TBMM Genel Kurul'da 10 gündür görüşülen İç Güvenlik Yasası'nın faşizan polis yasası olduğunu söyleyen Emek ve Demokrasi Platform üyeleri yürüyüş yaptı. Basın açıklamasını ise Ses Bolu Şube Eşbaşkanı Özkan Üstün gerçekleştirdi. Üstün yaptığı açıklamada, Özü itibariyle AKP'yi koruma ve kollama yasası olarak hazırlanan iç güvenlik yasa tasarısı 12 Eylül cunta anayasasından bile geri olmasının yanı sıra uluslararası sözleşmeleri de ayaklar altına almaktadır.Tasarı polis devleti rejimini ve uygulamalarını kurumsallaştırmaya, yaygınlaştırmaya ve AKP iktidarını korumaya yöneliktir.
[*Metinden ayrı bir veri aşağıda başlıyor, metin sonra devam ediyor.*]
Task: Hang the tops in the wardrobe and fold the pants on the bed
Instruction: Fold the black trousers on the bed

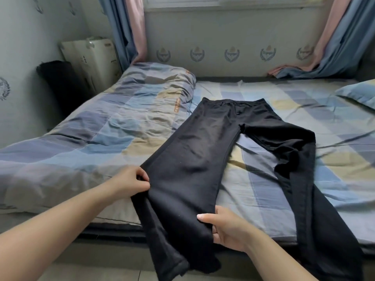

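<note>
Black pants lie spread on the bed, waistband toward the far wall, both legs running toward me and hanging over the near edge. My left hand pinches the outer edge of the left leg. My right hand grips the inner edge of the same leg, thumb on top of the cloth. The right leg lies loose and bent at the knee, touched by neither hand.
A folded checked quilt covers the bed's left part. A pillow sits at the far right. Curtains hang at both sides of the window. A dark bundle and a white box stand in the left corner.
</note>
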`<state>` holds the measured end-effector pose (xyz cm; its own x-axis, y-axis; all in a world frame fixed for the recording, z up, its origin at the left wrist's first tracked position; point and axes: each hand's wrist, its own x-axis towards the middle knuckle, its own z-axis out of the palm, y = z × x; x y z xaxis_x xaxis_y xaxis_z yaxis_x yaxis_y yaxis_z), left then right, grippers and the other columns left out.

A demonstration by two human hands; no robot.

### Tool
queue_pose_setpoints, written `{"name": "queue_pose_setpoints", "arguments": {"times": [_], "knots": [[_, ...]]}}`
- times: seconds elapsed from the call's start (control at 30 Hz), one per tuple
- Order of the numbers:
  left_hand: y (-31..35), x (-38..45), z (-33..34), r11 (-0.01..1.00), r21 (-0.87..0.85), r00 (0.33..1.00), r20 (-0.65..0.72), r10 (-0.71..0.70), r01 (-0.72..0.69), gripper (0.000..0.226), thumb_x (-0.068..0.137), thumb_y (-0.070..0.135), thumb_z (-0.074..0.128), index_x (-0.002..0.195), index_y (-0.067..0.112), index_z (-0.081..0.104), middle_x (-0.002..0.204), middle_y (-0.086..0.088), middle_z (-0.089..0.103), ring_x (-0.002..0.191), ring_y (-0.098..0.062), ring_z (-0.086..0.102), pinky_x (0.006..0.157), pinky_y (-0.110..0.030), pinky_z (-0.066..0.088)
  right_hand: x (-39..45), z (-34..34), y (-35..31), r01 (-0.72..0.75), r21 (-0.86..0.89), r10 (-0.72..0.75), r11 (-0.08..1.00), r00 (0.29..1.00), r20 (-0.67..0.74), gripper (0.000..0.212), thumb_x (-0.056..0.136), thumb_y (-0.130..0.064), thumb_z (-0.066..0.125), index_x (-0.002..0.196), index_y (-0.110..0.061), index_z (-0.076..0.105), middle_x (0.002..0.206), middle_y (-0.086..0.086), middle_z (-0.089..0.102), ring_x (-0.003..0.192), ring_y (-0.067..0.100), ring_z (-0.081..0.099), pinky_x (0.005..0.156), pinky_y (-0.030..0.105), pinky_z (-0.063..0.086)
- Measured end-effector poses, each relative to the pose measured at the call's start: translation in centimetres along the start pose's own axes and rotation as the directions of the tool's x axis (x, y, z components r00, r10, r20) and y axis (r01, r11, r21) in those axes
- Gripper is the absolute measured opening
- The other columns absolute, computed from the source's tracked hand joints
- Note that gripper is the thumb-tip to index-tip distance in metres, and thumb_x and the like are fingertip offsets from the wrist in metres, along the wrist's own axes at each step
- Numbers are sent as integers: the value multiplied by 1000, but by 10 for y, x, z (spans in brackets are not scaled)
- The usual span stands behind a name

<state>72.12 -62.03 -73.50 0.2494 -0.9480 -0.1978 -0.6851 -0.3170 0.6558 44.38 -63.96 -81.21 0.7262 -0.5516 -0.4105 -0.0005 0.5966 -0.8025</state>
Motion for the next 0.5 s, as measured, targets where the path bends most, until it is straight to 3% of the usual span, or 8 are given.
{"name": "queue_pose_setpoints", "arguments": {"times": [0.1, 0.17, 0.27, 0.4, 0.5], "knots": [[-21, -7, -8, 940, 337, 985, 173, -6, -53, 27, 71, 7, 58, 85, 30, 51, 85, 5, 57, 66, -8, 50, 52, -16, 37, 3, 0, 16, -93, -162, 83, 982, 994, -69, 25, 89, -12, 62, 113, -15, 60, 90, -5, 72, 65, 6, 63, 58, 19, 50], [-29, -9, -16, 934, 352, 979, 205, -6, -68, 33, 70, 5, 56, 85, 34, 51, 81, 7, 55, 65, -8, 48, 56, -19, 36, 5, -2, 19, -108, -232, 86, 967, 991, -102, 25, 90, -13, 61, 114, -14, 58, 83, -8, 71, 65, 8, 66, 60, 21, 52], [-29, -9, -24, 933, 355, 978, 211, -10, -67, 32, 73, 7, 60, 86, 35, 53, 82, 9, 52, 67, -5, 49, 59, -19, 37, 5, 0, 17, -109, -302, 65, 947, 987, -150, 25, 90, -14, 62, 114, -17, 58, 90, -8, 73, 77, 15, 71, 62, 24, 54], [-9, 3, -12, 889, 412, 977, 30, 209, -202, 28, 79, 19, 70, 95, 33, 51, 101, 5, 46, 90, -11, 51, 78, -22, 38, -1, -5, 6, -134, -436, 19, 890, 966, -258, 16, 92, -25, 61, 107, -21, 58, 96, 2, 69, 76, 15, 72, 55, 24, 53], [33, 15, 23, 829, 441, 866, -194, 461, -343, 30, 78, 22, 72, 105, 24, 58, 109, 0, 50, 102, -19, 50, 92, -35, 40, -31, -38, -17, -101, -448, -120, 889, 891, -437, 15, 91, -26, 61, 103, -17, 57, 83, 2, 71, 65, 10, 70, 53, 23, 53]]}}
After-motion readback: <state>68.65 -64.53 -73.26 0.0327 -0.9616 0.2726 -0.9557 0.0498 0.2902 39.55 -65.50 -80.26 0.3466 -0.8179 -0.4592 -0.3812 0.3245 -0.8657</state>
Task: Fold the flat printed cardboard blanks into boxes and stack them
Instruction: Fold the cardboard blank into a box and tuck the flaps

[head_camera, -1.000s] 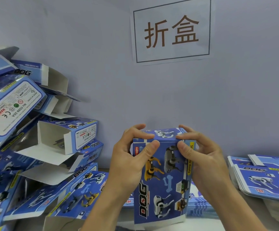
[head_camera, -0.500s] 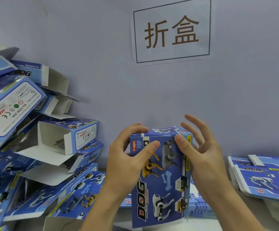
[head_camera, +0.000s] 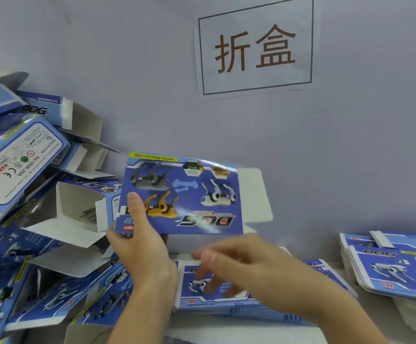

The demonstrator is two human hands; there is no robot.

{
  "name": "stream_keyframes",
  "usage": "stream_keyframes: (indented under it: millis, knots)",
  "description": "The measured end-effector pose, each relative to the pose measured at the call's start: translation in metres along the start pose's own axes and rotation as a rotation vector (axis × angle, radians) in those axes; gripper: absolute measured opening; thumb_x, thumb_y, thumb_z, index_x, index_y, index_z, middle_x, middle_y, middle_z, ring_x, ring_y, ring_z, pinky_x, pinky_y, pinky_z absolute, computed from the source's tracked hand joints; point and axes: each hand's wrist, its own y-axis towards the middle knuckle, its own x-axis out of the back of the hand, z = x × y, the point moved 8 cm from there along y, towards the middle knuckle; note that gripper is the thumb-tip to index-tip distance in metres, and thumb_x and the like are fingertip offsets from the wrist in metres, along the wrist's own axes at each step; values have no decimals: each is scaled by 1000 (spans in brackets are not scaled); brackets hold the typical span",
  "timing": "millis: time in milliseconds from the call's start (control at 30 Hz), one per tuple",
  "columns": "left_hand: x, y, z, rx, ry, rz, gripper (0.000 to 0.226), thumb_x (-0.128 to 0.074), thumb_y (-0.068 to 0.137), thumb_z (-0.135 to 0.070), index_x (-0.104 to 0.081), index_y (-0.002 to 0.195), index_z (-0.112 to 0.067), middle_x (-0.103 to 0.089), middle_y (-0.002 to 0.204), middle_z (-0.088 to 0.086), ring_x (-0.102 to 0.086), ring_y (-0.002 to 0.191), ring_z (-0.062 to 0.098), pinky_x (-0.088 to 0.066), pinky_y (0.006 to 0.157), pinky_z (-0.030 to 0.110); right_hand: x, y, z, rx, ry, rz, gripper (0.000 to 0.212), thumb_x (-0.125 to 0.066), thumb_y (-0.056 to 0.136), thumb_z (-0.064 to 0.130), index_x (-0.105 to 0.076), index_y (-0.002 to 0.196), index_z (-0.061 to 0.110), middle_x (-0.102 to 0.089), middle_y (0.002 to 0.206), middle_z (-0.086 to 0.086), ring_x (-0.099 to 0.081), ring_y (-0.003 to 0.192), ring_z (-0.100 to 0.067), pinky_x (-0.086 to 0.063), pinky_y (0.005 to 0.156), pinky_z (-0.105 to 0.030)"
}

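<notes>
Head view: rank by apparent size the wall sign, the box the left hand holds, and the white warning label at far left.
1. wall sign
2. box held by left hand
3. warning label, though nearness inflates it

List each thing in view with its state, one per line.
Held box: folded, turned sideways, white end flap open at right.
Left hand: grips the box's left end, thumb on its front.
Right hand: off the box, blurred, fingers loose, holding nothing.
Box pile: folded, flaps open, heaped at left.
Flat blanks: unfolded, stacked at right.
Middle blanks: flat, under the right hand.
</notes>
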Motion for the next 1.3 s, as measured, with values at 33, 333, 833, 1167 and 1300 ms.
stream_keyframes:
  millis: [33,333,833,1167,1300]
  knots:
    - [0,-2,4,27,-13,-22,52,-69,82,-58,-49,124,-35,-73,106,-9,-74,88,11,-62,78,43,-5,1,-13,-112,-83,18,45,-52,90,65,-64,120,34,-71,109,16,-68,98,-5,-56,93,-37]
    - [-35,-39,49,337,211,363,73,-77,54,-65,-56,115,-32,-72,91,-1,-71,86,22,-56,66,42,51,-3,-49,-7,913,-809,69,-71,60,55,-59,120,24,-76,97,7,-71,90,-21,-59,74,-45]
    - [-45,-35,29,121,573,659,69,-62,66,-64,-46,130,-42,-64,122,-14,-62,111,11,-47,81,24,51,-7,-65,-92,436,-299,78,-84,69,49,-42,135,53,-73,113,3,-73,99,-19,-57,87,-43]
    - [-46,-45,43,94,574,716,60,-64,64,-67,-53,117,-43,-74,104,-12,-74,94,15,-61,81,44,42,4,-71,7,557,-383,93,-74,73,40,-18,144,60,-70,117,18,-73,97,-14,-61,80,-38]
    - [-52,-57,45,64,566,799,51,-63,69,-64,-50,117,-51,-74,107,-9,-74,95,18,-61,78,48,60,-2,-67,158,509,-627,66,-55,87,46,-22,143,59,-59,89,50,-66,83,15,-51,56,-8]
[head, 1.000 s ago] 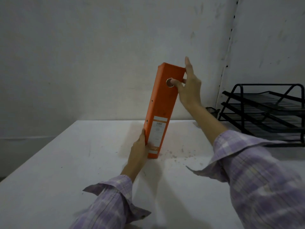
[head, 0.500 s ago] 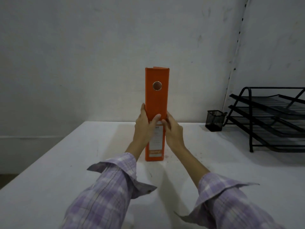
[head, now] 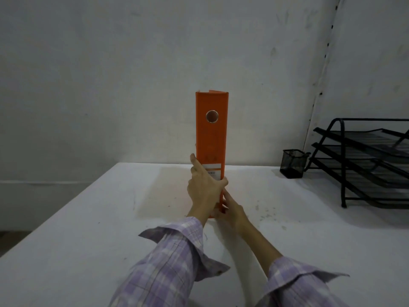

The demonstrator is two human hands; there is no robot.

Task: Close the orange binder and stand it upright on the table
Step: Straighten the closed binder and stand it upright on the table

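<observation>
The orange binder [head: 211, 138] stands upright and closed on the white table [head: 88, 229], its spine with a round metal-ringed hole and a white label facing me. My left hand [head: 204, 187] wraps its lower part, thumb across the spine and fingers along the left side. My right hand [head: 231, 212] grips the bottom right corner of the binder, down by the table surface. The hands hide the binder's foot.
A small black mesh pen cup [head: 293, 163] stands at the back right by the wall. Beside it, a black three-tier wire paper tray [head: 363, 165] fills the right edge. Small dark specks dot the table to the right of the binder.
The binder went from leaning right, with my right hand at its top, to standing straight. Both hands have come down to its lower part, the right hand lowest.
</observation>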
Başbakan ve Cumhurbaşkanının tasarıya ilişkin açıklamaları tipik AKP algı yönetimi ve manipülasyonlarının son örneğidir. Tasarının temel hak ve özgürlükleri askıya alan içeriğini es geçerek bonzai satışını, molotof kullanımını ve eylemlerde yüzün çeşitli araçlarla gizlenmesini engellemeye yönelikmiş gibi sunmak kocaman bir yalandan ibarettir. Her üç konuda da yasalar mevcut olup yüzlerce çocuk taş ya da molotof attıkları iddiasıyla cezaevlerine atılmış, onlarca yıllık cezalar verilmiştir. Meselenin bunlar olmadığı, her üç konuyu öne sürerek kamuoyu desteği sağlamayı amaçladıkları açıktır.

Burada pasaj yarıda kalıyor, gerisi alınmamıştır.